==== DATA SECTION

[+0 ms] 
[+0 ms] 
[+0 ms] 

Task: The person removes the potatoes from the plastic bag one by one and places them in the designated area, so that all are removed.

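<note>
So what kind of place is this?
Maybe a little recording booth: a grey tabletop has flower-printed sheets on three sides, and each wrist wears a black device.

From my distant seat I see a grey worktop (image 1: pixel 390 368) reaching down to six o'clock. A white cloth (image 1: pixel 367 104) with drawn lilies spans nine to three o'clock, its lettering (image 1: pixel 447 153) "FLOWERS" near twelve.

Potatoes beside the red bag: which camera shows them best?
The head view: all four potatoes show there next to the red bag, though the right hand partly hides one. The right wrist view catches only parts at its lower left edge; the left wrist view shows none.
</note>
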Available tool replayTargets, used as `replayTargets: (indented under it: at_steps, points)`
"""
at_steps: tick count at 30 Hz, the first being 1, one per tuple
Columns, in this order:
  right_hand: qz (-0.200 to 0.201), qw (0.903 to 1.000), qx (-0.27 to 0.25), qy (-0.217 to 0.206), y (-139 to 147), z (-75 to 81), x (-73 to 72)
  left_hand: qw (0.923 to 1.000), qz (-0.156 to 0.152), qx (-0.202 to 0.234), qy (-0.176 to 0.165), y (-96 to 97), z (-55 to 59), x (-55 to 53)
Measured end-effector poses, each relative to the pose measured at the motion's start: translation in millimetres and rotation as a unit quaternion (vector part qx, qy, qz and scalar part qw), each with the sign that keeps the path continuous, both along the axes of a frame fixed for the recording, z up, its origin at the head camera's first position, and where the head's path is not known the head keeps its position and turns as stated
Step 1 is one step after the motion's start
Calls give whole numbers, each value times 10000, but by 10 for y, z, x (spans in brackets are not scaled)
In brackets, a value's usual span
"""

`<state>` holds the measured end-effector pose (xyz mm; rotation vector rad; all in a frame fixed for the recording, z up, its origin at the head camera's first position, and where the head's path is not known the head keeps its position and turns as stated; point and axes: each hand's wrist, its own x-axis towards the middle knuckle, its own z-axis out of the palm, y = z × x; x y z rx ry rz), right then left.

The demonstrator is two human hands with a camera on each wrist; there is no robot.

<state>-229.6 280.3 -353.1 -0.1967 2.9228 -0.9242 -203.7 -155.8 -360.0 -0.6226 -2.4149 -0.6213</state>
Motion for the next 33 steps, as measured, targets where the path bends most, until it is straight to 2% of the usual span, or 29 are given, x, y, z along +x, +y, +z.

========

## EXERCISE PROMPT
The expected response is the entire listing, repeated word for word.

## WRITTEN RESPONSE
[+0 ms] 
[+0 ms] 
[+0 ms] 

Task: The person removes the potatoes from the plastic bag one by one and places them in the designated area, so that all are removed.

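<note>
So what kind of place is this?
Maybe a little recording booth: a grey tabletop has flower-printed sheets on three sides, and each wrist wears a black device.

From my distant seat I see a grey worktop (image 1: pixel 390 368) reaching down to six o'clock. A white cloth (image 1: pixel 367 104) with drawn lilies spans nine to three o'clock, its lettering (image 1: pixel 447 153) "FLOWERS" near twelve.

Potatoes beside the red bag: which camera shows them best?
The head view: all four potatoes show there next to the red bag, though the right hand partly hides one. The right wrist view catches only parts at its lower left edge; the left wrist view shows none.
</note>
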Available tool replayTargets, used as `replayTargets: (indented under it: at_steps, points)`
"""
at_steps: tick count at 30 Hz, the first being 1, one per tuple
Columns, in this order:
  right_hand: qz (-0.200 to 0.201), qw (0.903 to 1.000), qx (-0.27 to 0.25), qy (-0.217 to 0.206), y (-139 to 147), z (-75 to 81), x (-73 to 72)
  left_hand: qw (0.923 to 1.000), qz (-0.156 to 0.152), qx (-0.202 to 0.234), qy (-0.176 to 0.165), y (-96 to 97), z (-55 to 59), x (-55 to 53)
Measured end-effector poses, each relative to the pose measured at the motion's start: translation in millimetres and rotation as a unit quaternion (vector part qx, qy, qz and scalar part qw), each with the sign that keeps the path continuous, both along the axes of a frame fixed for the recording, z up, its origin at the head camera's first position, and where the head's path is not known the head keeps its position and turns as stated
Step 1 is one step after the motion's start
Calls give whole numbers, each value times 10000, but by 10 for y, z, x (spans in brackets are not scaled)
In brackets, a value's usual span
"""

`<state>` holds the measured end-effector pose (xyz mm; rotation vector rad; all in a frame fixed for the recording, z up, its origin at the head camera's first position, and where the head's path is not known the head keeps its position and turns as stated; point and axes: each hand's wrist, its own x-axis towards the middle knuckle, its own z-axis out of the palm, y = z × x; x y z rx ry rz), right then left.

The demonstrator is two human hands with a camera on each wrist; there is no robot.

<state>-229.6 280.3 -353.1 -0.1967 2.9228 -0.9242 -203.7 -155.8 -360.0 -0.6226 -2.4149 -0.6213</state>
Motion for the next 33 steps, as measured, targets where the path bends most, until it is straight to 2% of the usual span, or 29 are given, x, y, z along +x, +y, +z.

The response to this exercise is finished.